4. Representations and Warranties. The Company represents and warrants to the
Banks and the Agent that:
(a) the execution and delivery by the Obligors of this
Amendment No. 2, and the performance by the Obligors of their
obligations under the Credit Agreement as amended hereby, (i) have been
duly authorized by all necessary corporate action of the Obligors, will
not violate any provision of law, or any Obligor's charter or by-laws,
or result in the breach of or constitute a default or require a
consent, under any indenture or other agreement or instrument to which
the Company or any of its Subsidiaries is a party or by which any
Obligor or any of its Property may be bound or affected, and (ii) each
of this Amendment No. 2 and the Credit Agreement as amended hereby,
constitutes the legal, valid and binding obligation of the Obligors,
and the Notes constitute the legal, valid and binding obligation of the
Company, in each case enforceable against the Obligor, a party thereto,
in accordance with their respective terms;
(b) on and as of the date hereof (after giving effect to the
amendments set forth in Section 3 hereof and the exchange of Series A
R/C Notes contemplated by Section 5(b) hereof), (i) no Default has
occurred and is continuing and (ii) the representations and warranties
made by each Obligor in Section 8 of Credit Agreement are true and
correct on and as of the date hereof with the same force and effect as
if made on and as of such date (or if any such representation or
warranty is expressly stated to have been made as of a specific date,
as of such specific date);
(c) on and as of the date hereof (after giving effect to the
amendments set forth in Section 3 hereof and the exchange of Series A
R/C Notes contemplated by Section 5(b) hereof), neither (i) any of the
Property encumbered by any of the Mortgages or any of the Canadian
Security Documents will be released from any provision of such Mortgage
or such Canadian Security Document nor (ii) will any of such Mortgages
or such Canadian Security Documents be invalidated or otherwise
impaired except that the amounts secured by such Mortgages or such
Canadian Security Documents may be limited to $135,000,000; and
(d) on and as of the date hereof (after giving effect to the
amendments set forth in Section 3 hereof and the exchange of Series A
R/C Notes contemplated by Section 5(b) hereof), neither (i) any of
Housewares Holding Company, Precis [521] Ltd., HB-PS Holding Company,
Inc., NACCO Industries, Inc., Xxxx Dimplex or Xxxx Electric, Ltd. will
be released from their obligations under their respective Supplemental
Agreement or Supplemental Security Agreement nor (ii) will any
Supplemental Agreement or Supplemental Security Agreement be
invalidated or otherwise impaired, except as expressly contemplated by
the Override Agreement with respect to Xxxx Dimplex.
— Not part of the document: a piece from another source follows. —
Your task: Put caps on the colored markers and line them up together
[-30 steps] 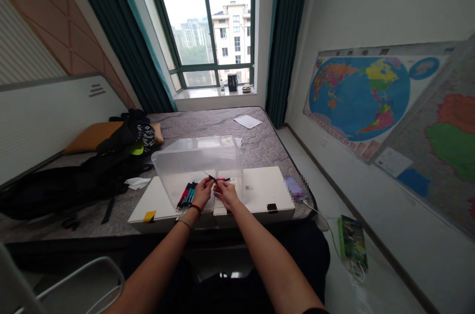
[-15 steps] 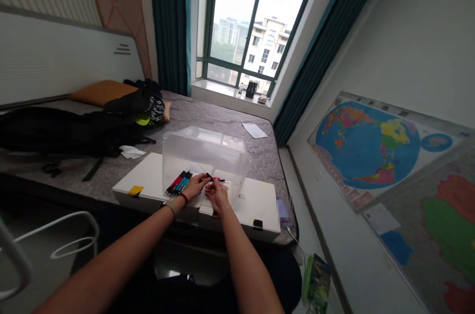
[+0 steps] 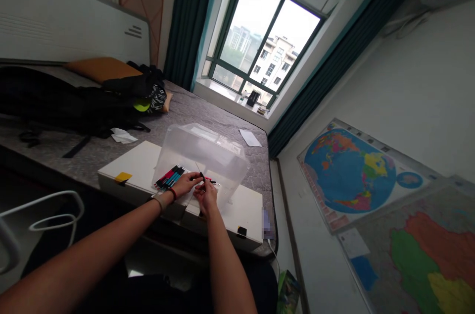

It shall be an Event of Default for all purposes of the Credit Agreement, as
amended hereby, if any representation, warranty or certification made by the
Company in this Amendment No. 2, or in any certificate or other writing
furnished to any Bank or the Agent pursuant to this Amendment No. 2, shall prove
to have been false or misleading as of the time made or furnished in any
material respect.
5. Conditions Precedent. This Amendment No. 2 shall become effective on the
date (the "Effective Date") on which all of the following conditions shall have
been satisfied:
(a) Amendment No. 2. The Agent shall have received this
Amendment No. 2, duly executed and delivered by each of the parties hereto.
(b) Notes. The Agent shall have received a Series A R/C Note
substantially in the form of Exhibit A hereto for each U.S. Dollar Bank duly
executed by the Company payable to the order of such U.S. Dollar Bank in a
principal amount equal to such U.S. Dollar Bank's Revolving Credit Commitment as
in effect on the Effective Date and otherwise duly completed in exchange for the
Series A R/C Note held by such U.S. Dollar Bank.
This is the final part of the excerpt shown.